Read 32 bit float articles targeted towards scientific audience. For them fp32 is "half precision" compared to fp64. This article seems to have it all, but is way too deep for most rendering programmers:
https://docs.oracle.com/cd/E19957-01/806-3568/ncg_goldberg.html
The most important thing in float math is to avoid catastrophic cancellation. This means subtracting two (big) values from each other that are close to each other. This operation commonly happens when you use world space coordinates in your math, and calculate vectors between two points. For example localLight->surfacePixel, camera->surfacePixel, vertex1->vertex2 (edge math in world space), etc. The solution for this is to avoid doing math in world space. Just don't do it. It causes problems even on fp32 if your world is big enough. The first thing you should do is subtract camera position from all world space data (*). Absolutely no math before this. This way your floating point error is localized around the camera. Closer to camera = less error, further away = more error. Perspective projection makes everything smaller at distance, normalizing the error, assuring that no matter what distance, the error is always smaller than some subpixel fraction.
The previous trick is not enough for all fp16 cases. Instead of performing math in camera centered space, you'd sometimes want to perform math in surface local space. Subtract surface coordinate from the other position data. Do this subtract in fp32 (to minimize catastrophic cancellation) and rest of the operations in fp16.

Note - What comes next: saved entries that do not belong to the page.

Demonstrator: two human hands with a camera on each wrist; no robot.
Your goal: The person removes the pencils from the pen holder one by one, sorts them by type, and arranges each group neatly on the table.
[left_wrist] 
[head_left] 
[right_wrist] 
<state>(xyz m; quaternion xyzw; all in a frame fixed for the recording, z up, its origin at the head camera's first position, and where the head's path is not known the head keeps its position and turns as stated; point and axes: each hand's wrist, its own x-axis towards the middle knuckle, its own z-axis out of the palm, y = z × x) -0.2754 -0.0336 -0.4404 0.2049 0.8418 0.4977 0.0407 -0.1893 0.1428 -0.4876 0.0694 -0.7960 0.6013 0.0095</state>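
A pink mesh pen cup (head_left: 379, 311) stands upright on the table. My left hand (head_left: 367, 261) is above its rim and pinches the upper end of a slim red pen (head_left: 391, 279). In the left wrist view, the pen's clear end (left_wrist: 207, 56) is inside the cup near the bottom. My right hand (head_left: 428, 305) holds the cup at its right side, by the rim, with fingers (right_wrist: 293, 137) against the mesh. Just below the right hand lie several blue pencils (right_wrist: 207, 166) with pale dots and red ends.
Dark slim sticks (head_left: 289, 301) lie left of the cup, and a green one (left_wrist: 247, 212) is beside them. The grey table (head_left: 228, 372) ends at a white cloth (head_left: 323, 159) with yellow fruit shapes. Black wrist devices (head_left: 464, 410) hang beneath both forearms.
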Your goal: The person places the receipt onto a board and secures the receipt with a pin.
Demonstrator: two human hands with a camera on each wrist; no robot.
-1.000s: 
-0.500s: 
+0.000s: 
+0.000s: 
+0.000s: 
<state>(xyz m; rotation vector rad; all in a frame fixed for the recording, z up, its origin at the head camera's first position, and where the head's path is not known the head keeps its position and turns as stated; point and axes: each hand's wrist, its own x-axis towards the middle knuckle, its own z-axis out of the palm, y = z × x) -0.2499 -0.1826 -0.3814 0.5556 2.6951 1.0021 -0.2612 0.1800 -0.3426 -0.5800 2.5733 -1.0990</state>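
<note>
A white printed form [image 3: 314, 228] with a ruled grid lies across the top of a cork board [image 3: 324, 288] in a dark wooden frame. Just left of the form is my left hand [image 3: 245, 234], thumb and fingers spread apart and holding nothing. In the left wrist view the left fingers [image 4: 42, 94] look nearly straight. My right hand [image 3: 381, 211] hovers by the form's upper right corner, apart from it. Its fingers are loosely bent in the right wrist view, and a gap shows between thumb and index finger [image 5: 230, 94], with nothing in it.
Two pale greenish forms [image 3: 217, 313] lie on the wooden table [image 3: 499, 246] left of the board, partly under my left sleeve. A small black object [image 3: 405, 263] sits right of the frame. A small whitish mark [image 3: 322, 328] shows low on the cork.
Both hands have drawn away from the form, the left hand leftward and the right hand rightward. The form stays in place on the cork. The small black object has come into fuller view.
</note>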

In general you should avoid adding two floating point numbers together if their magnitude differs a lot. Example: Time counter should never be floating point (fp32). Accumulated time gets large and the added time per frame stays small. The precision of the add gets lower and lower, and frame time (animations) start to judder in a few hours. Similarly if you are adding multiple light sources together, you should not simply add them one at a time in a loop. Instead you should first add lights pairwise, and then these results pairwise, etc. This results in equal amount of add operations. But if we assume that the lights are roughly the same intensity, the adds always are performed between two numbers that are roughly the same magnitude, reducing the floating point error. Or simply you could use fp32 light accumulation counter and do the heavy math in fp16. You only perform a single fp32 add per light. However modern GGX lighting math requires fp32 precision in some math, but again you can carefully isolate the fp32 math from the fp16 math if you know the relative magnitudes of the operands. It is tricky if you borrow a lighting formula from a paper and don't understand exactly how it works.
Optimizing for fp16 is kind of similar than optimizing data storage. You need to know you data and do some analysis. People have been optimizing their storage (memory bandwidth) for ages. Slides 33-36 of this presentation are a good example (error analysis on compressed normal):
https://michaldrobot.files.wordpress.com/2014/05/gcn_alu_opt_digitaldragons2014.pptx
(*). Subtracting camera position from world space positions itself causes catastrophic cancellation. But you do it only once and before any other math. If your world is large, I recommend using uint32 for positions instead of fp32. 3x uint32 (xyz) can present the whole earth at a few millimeter precision (including all the space inside earth). You only need a single integer ALU instruction (subtraction) to convert world space coordinates to camera space coordinates. Follow it by a single float multiply-add to scale the coordinate accordingly. Integer subtraction is full rate on all GPUs. No catastrophic cancellation at all.